For these examples, we’ll load the following data representing psychology study where 150 participants were assigned to one of 3 conditions A, B, and C. For each participant, their response to some measure was recorded, along with their accuracy, and the time of their response. The data are contained in a text file called study.txt at https://raw.githubusercontent.com/ndphillips/PsyKo-2017/master/data/study.txt
Here are the first few rows of the data:
| id | sex | age | condition | response | accuracy | time |
|---|---|---|---|---|---|---|
| 1 | m | 25 | A | 34 | 31 | 173 |
| 2 | m | 23 | B | 32 | 10 | 197 |
| 3 | f | 26 | C | 85 | 32 | 463 |
| 4 | m | 27 | A | 46 | 54 | 291 |
| 5 | m | 21 | B | 37 | 36 | 139 |
| 6 | m | 27 | C | 65 | 16 | 272 |
To use functions or data from a package, like yarrr or BayesFactor, you first must install the package from the internet on your computer with install.packages(). Note, you must be connected to the internet to install the package, but you only need to do this once.
# Install some packages from the internet (you only need to install packages to your computer once)
install.packages("yarrr") # For R piratery
install.packages("BayesFactor") # For Bayesian analyses
install.packages("papaja") # For APA style results
install.packages("rprojroot") # For working directory handling
install.packages("tidyverse") # For data wrangling
install.packages("devtools") # For accessing github
install.packages("knitr") # For document creation
install.packages("rmarkdown") # For markdown documents
devtools::install_github("crsh/papaja") # APA analyses
install.packages("tm") # Natural language processing
To use a package you’ve installed in your code, you must always load it with library()

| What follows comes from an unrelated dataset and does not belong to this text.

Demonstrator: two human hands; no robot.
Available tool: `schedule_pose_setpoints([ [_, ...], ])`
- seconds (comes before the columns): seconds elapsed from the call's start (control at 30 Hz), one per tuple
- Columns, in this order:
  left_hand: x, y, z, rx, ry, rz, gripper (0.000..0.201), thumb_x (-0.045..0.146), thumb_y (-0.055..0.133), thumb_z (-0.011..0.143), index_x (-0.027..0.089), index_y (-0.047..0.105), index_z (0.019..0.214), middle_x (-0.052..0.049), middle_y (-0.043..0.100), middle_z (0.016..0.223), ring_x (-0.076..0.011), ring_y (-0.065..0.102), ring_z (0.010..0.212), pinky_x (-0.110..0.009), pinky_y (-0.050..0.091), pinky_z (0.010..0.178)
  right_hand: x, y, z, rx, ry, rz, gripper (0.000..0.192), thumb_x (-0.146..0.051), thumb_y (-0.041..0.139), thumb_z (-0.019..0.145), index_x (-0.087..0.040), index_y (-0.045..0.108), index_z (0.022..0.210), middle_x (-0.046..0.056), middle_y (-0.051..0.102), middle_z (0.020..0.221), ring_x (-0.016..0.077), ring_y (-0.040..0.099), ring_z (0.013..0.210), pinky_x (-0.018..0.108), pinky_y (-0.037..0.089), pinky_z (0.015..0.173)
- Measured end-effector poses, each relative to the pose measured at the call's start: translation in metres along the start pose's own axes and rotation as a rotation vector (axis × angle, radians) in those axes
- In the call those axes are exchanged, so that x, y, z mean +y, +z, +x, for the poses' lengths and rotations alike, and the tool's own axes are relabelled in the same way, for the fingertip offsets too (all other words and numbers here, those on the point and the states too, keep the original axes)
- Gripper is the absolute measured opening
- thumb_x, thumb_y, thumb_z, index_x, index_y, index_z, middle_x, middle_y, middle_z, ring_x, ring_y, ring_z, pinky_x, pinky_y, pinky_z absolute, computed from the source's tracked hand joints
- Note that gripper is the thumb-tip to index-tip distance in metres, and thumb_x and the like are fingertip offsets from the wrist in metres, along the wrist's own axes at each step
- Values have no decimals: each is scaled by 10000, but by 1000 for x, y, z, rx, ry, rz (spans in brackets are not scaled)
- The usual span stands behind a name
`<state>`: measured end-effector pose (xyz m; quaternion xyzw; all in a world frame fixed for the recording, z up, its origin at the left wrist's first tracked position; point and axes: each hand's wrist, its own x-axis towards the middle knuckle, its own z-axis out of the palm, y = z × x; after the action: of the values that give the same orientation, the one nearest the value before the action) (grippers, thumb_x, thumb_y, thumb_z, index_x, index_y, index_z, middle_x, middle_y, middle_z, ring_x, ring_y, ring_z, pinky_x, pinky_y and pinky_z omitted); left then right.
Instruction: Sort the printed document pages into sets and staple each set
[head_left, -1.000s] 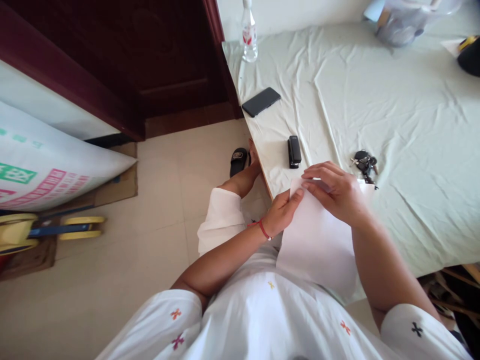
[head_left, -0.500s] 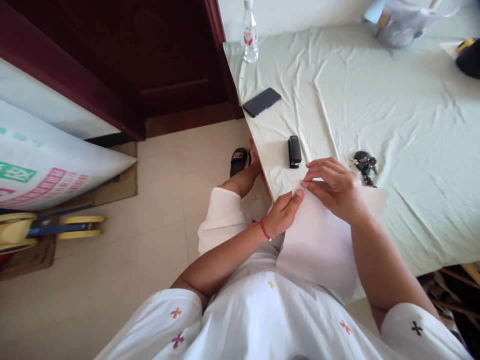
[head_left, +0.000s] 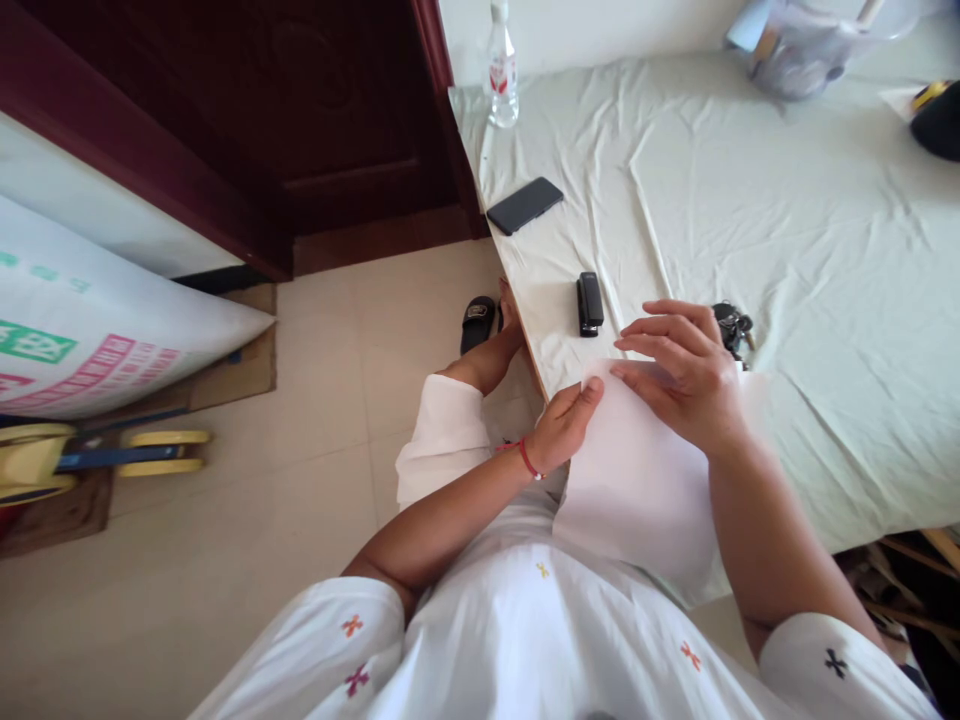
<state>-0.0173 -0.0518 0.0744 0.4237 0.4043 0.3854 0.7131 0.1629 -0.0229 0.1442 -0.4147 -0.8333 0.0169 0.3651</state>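
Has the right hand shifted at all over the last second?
Yes. The right hand has lifted and slid toward the keys, now covering part of them, while the black stapler stays put. It still rests on the paper.

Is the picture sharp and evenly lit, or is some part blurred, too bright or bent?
Head view: soft daylight, no hard shadows. The white paper under the right hand and left hand is nearly washed out. The black stapler and phone are sharp; the bottle and far table edge lean, bent by the wide lens.
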Motion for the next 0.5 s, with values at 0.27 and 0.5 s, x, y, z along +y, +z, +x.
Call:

# Load packages for my analyses. You must always load all packages you plan to use!
library("yarrr") # For R piratery
library("BayesFactor") # For Bayesian analyses
library("papaja") # For APA style results
library("rprojroot") # For working directory handling
library("tidyverse") # For data wrangling
library("papaja") # APA analyses
library("tm") # natural language processing
Now let’s load the study data as a new object called study. The data are stored as a text file called study.txt. To load the data into R, we’ll use the read.table() function.

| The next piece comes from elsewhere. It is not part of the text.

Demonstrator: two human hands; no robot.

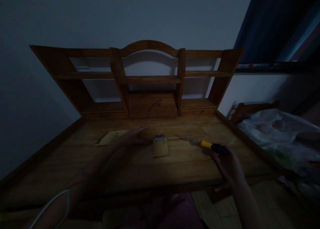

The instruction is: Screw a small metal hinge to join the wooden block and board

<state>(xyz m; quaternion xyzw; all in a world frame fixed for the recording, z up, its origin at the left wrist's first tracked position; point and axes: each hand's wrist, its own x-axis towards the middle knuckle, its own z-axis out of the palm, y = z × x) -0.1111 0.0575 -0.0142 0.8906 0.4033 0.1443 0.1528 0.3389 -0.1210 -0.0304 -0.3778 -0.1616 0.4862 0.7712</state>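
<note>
While the right hand (226, 162) gripped the screwdriver (200, 143), the left hand (136, 135) lay flat and open on a wood strip (175, 131) beside the hinge (159, 138) on the desk (150, 165).

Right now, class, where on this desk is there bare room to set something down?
Bare wood lies between the small wood piece and the desk's front edge, and at the far left. The middle is crowded: left hand, hinge, screwdriver in right hand.

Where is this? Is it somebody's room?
Probably a dim bedroom at home. There is a wooden desk with a shelf hutch against the wall, and what looks like a bed beside it. The right hand holds a screwdriver.
</note>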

| Argument | Description |
|---|---|
file |
The document’s file path relative to the working directory unless specified otherwise. For example file = "mydata.txt" looks for the text file directly in the working directory, while file = "data/mydata.txt" will look for the file in an existing folder called data inside the working directory.If the file is outside of your working directory, you can also specify a full file path ( file = "/Users/CaptainJack/Desktop/OctoberStudy/mydata.txt") |
header |
A logical value indicating whether the data has a header row – that is, whether the first row of the data represents the column names. |
sep |
A string indicating how the columns are separated. For comma separated files, use sep = ",", for tab–delimited files, use sep = "\t" |
stringsAsFactors |
A logical value indicating whether or not to convert strings to factors. I always set this to FALSE because I hate, hate, hate how R uses factors |
# Set working directory to directory containing an .Rproj file
setwd(rprojroot::is_rstudio_project$find_file())

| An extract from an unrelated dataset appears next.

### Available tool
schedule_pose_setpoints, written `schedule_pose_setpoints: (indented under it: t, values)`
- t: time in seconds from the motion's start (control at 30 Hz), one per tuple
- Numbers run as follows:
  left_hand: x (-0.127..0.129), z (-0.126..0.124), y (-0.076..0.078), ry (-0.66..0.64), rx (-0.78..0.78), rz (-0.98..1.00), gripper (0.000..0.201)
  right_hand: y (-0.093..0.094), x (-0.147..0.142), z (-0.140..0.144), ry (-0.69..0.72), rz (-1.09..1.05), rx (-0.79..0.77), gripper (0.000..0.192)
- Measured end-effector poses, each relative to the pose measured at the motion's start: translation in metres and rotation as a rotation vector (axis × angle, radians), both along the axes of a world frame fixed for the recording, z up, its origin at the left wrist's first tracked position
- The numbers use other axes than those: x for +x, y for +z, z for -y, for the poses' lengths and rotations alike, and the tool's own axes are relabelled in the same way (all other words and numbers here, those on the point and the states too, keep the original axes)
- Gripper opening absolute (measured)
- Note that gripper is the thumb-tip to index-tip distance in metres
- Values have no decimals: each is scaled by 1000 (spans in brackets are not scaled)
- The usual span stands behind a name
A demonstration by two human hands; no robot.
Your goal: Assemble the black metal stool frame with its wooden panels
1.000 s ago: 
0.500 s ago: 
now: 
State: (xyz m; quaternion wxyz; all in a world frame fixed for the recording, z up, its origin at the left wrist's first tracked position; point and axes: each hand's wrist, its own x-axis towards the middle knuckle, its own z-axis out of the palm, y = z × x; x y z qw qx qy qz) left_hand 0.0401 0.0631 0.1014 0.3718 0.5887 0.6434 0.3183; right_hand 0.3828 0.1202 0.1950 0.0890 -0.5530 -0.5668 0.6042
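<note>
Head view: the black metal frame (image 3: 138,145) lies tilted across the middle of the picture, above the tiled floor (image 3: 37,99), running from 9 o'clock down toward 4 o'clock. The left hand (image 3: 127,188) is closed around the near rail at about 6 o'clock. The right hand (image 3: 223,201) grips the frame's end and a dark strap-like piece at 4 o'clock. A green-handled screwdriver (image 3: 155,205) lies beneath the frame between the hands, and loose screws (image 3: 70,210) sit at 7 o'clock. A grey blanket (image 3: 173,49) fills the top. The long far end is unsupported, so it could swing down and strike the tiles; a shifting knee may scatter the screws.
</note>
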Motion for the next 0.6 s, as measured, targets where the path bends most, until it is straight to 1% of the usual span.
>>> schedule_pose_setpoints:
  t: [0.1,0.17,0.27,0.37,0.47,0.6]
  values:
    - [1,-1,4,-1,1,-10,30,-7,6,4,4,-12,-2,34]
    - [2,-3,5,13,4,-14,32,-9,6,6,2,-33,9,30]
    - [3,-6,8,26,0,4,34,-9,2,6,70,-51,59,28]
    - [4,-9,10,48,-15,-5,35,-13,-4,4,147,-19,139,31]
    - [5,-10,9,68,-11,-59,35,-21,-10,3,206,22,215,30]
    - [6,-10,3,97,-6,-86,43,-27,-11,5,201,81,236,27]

# Example: Loading data from a text file called mydata.txt into a new object called x
study <- read.table(file = "data/study.txt", # The file is called mydata.txt and is in the working directory
sep = "\t", # Columns in the data are separated by tabs
header = TRUE, # There is a header row
stringsAsFactors = FALSE) # Do not convert strings to Factors
# Note, you can also read it directly from the internet as follows:
study <- read.table(file = "https://raw.githubusercontent.com/ndphillips/PsyKo-2017/master/data/study.txt",
sep = "\t", # Columns in the data are separated by tabs
header = TRUE, # There is a header row
stringsAsFactors = FALSE) # Do not convert strings to Factors
When you first load a dataset, you should take a look at it to make sure it was loaded correctly. Here are common functions for getting to know a new dataset:
| Function | Description |
|---|---|
head(study), tail(study) |
Print the first few rows (or last few rows). |
View(study) |
Open the entire object in a new window |
nrow(study), ncol(study), dim(study) |
Count the number of rows and columns |
rownames(), colnames(), names() |
Show the row (or column) names |
str(study), summary(study) |
Show the structure of the dataframe (ie., dimensions and classes) and summary statistics |
head(study) # Show me the first few rows of study
View(study) # View the entire dataframe in a new window
str(study) # Show me basic information about the dataframe
dim(study) # How many rows and columsn are there?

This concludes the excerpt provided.